August 12, 2002

CHICAGO (Aug. 12)–U.S. Sen. Richard J. Durbin’s railroad heritage sparkled like a red fusee last month when the Illinois Democrat swapped stories, reminisced and joked with Illinois UTU officers and their families at a Capitol Hill reception.

The former New York Central Railroad yard clerk was an instant hit with the UTU crowd after he displayed a crooked finger that never quite healed following an injury he received during the 1960s while trying to climb through a cut of freight cars in the carrier’s East St. Louis yard.

The occasion for Durbin’s appearance was the annual Eastern Regional Meeting, held this year from July 28-31 at the Hyatt-Regency Capitol Hill. Twenty-five of the state’s 39 local UTU legislative representatives attended, but, in the words of Illinois Legislative Director Joseph C. Szabo, “Out of 50 states, Illinois was the only one to be received by a U.S. Senator.”

That happened, Szabo said, because he arranged with Sen. Durbin’s transportation aide, Pat Souders, for the Illinois UTU to hold a “meet-and-greet” reception on Monday, July 29, with the Illinois congressional delegation in the Senate Armed Services Committee’s hearing room in the Dirksen Senate Office Building.

But the House adjourned early, leaving only the state’s two senators in town. Both were invited, but Szabo said Republican Peter Fitzgerald did not attend.

“But with Sen. Durbin in the room, you would never notice that anyone else was missing,” Szabo said. “Dick bonded instantly with our members and their families. They knew he was a railroad man even before he told the story of how he injured his finger.

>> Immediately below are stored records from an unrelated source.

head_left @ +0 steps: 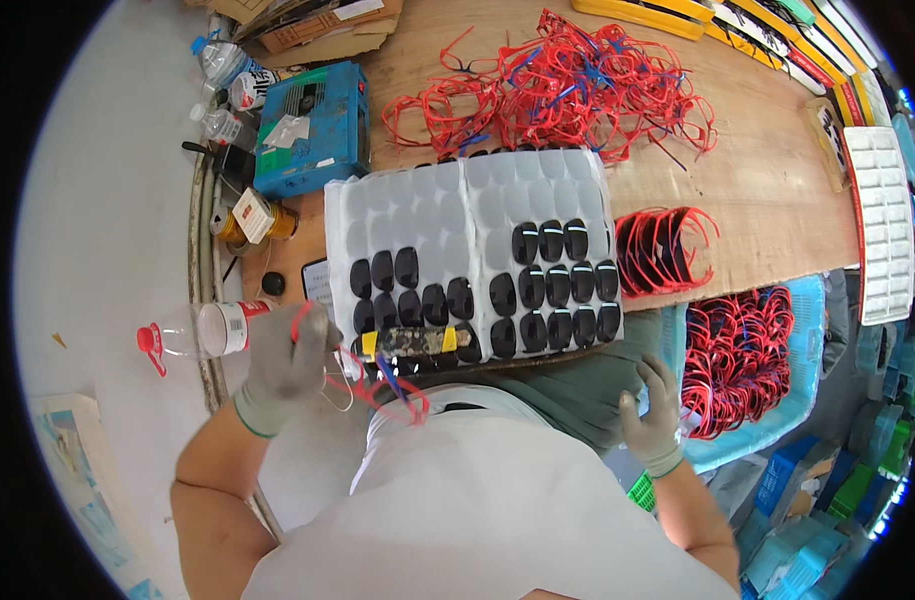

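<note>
My left hand (pixel 286 368), in a grey glove, is closed on a red glasses frame (pixel 410 402) with a blue part, to the left of the lens tray's front edge. My right hand (pixel 650 422), also gloved, hangs with fingers apart and nothing in it, beside the light-blue basket (pixel 804 392) of red frames (pixel 738 365). Between my hands and the table's back lies a white tray (pixel 418 205) with rounded pockets. Dark lenses (pixel 558 285) fill several pockets nearest me. A dark bar with yellow tape (pixel 413 342) rests across the tray's front left.
A tangled heap of red and blue frames (pixel 568 85) lies behind the tray. Red frames with dark lenses (pixel 666 250) stand in a row at its right. On the left are a blue metal box (pixel 313 125), a red-capped plastic bottle (pixel 193 332) and a partly covered phone (pixel 318 280).
</note>
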A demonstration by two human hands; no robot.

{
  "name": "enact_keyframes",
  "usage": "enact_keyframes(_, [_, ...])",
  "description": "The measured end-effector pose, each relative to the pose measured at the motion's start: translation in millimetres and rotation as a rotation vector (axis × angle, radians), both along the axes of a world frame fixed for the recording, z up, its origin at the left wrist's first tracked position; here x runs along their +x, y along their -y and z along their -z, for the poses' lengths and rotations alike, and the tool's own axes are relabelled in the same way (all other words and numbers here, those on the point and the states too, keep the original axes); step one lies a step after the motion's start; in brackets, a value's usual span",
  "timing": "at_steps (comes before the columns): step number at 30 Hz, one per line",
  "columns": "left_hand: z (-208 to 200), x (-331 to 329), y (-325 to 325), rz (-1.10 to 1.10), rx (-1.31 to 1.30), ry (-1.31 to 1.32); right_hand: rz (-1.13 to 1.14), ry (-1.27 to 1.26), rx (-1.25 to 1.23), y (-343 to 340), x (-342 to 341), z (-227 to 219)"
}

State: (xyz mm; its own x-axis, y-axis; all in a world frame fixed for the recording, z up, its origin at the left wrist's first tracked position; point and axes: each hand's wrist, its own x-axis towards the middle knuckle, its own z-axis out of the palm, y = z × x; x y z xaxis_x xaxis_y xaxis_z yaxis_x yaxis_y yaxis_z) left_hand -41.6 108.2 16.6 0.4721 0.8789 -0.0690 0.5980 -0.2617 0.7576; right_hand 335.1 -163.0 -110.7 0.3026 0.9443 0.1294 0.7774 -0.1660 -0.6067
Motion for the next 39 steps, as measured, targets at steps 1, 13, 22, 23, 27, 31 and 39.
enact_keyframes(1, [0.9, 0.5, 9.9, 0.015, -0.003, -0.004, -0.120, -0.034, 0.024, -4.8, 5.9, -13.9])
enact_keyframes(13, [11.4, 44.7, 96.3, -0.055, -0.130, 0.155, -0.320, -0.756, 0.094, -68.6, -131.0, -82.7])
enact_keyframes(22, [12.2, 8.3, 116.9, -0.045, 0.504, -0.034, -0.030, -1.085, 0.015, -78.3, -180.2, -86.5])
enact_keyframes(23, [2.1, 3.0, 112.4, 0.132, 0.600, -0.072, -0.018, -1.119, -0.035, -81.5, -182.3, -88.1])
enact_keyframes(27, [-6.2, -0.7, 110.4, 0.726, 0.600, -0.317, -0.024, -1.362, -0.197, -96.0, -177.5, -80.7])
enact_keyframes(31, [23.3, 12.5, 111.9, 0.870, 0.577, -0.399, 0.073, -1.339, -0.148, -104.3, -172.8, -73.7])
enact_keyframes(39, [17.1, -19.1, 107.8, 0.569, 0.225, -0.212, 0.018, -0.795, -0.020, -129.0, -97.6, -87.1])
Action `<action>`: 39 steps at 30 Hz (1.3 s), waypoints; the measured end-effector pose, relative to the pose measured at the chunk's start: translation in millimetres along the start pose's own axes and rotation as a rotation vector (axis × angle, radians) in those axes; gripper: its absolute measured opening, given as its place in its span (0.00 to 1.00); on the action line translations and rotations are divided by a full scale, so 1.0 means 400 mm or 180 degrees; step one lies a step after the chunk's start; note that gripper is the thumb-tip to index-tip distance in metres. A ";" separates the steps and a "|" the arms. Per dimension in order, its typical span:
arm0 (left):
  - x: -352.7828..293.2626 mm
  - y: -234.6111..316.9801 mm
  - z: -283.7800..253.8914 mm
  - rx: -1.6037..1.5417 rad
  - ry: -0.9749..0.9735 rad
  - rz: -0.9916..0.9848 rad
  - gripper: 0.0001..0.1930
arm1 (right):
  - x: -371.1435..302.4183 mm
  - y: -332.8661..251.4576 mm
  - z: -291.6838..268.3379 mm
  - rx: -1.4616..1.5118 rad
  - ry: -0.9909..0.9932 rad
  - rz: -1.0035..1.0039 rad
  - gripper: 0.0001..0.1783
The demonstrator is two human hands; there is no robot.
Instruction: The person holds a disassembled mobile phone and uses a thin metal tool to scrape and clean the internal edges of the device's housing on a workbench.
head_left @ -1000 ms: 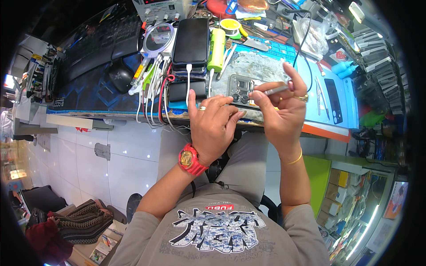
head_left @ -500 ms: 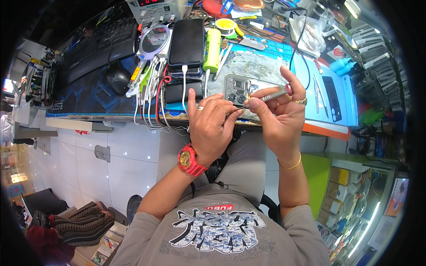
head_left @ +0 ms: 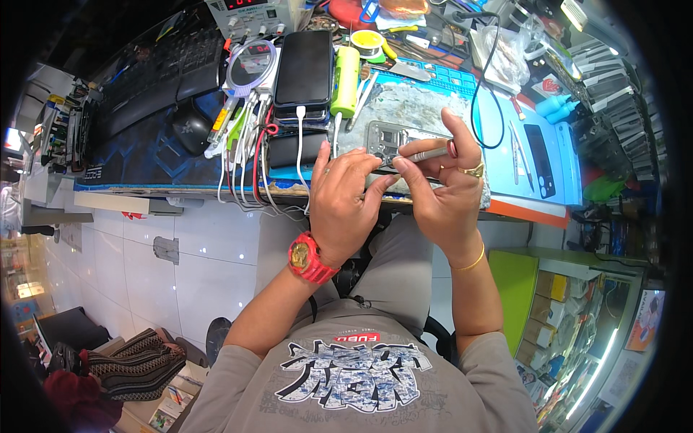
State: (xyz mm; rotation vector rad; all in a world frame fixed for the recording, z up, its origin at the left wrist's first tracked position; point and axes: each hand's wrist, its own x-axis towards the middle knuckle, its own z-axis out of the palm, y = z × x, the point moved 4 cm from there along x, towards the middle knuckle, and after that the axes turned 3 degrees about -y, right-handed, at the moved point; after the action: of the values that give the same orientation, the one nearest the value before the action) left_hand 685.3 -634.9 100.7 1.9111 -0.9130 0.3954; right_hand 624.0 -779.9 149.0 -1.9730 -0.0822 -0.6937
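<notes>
Grey mat (head_left: 422, 105), hands (head_left: 442, 195) at open phone (head_left: 392, 135)

On the grey T-shirt (head_left: 346, 322), at the lower middle of the frame, a small red label (head_left: 356, 338) is carrying white capitals, and big outlined graffiti-style lettering (head_left: 350, 390) in white and blue is spreading below it. Red digits are glowing on the pale power supply box (head_left: 268, 16) at the upper edge, left of centre. Pale lettering is marking the dark desk mat's (head_left: 148, 159) left corner. Dark print is standing on a poster (head_left: 644, 321) at the right edge.
</notes>
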 end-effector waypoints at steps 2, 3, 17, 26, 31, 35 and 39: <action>-0.002 -0.002 0.000 0.0136 -0.0093 -0.0112 0.18 | 0.006 0.002 0.006 -0.0033 0.0037 -0.0047 0.42; -0.003 -0.003 0.001 0.0202 -0.0139 -0.0168 0.20 | 0.010 0.004 0.007 -0.0192 -0.0006 -0.0114 0.42; -0.015 -0.007 0.012 0.0636 -0.0301 -0.0084 0.19 | 0.016 0.034 0.022 -0.0340 -0.0026 0.0030 0.44; -0.013 -0.006 0.012 0.0678 -0.0380 -0.0078 0.18 | 0.015 0.054 0.027 -0.0329 -0.0043 -0.0019 0.46; -0.012 -0.005 0.012 0.0711 -0.0401 -0.0054 0.16 | 0.016 0.054 0.027 -0.0153 -0.0020 0.0119 0.46; -0.013 -0.007 0.013 0.0724 -0.0402 -0.0046 0.16 | 0.017 0.049 0.028 -0.0121 -0.0028 0.0207 0.46; -0.013 -0.008 0.015 0.0722 -0.0412 -0.0030 0.16 | 0.015 0.051 0.028 -0.0233 -0.0047 0.0118 0.44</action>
State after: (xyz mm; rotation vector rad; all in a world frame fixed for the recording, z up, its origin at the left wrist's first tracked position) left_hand 683.4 -636.9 92.5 2.1681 -0.9771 0.3866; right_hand 640.8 -782.0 132.1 -2.0447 -0.0294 -0.6662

“And he stayed for more than 45 minutes–an enormous amount of time for a senator,” Szabo said. “He stopped and talked with every single UTU officer in that room, and with most of their families as well, and he posed for pictures with many of them.”

Durbin himself asked for a photo session when he was told that the 12-year-old son of one of the UTU officers had insisted on buying his first dress shirt and tie when he learned he was going to be introduced to his U.S. Senator.

“Where is that young man?” Durbin quipped as he asked to pose with the youth, one of about a dozen school-age children who attended the reception.

While describing the meeting as “mostly socializing,” Szabo said Durbin devoted several minutes to updating the members on legislative developments affecting rail employees. Noting that his mother, father and brother all worked for the New York Central, he reviewed his work on the recent Railroad Retirement reform bill and observed that the bill almost certainly would have failed if the Senate had not had a one-member Democratic majority. Durbin concluded the informational part of the program by noting that he and his colleagues on the Senate Commerce Committee will be devoting much of their time in the coming weeks to securing adequate funding for Amtrak.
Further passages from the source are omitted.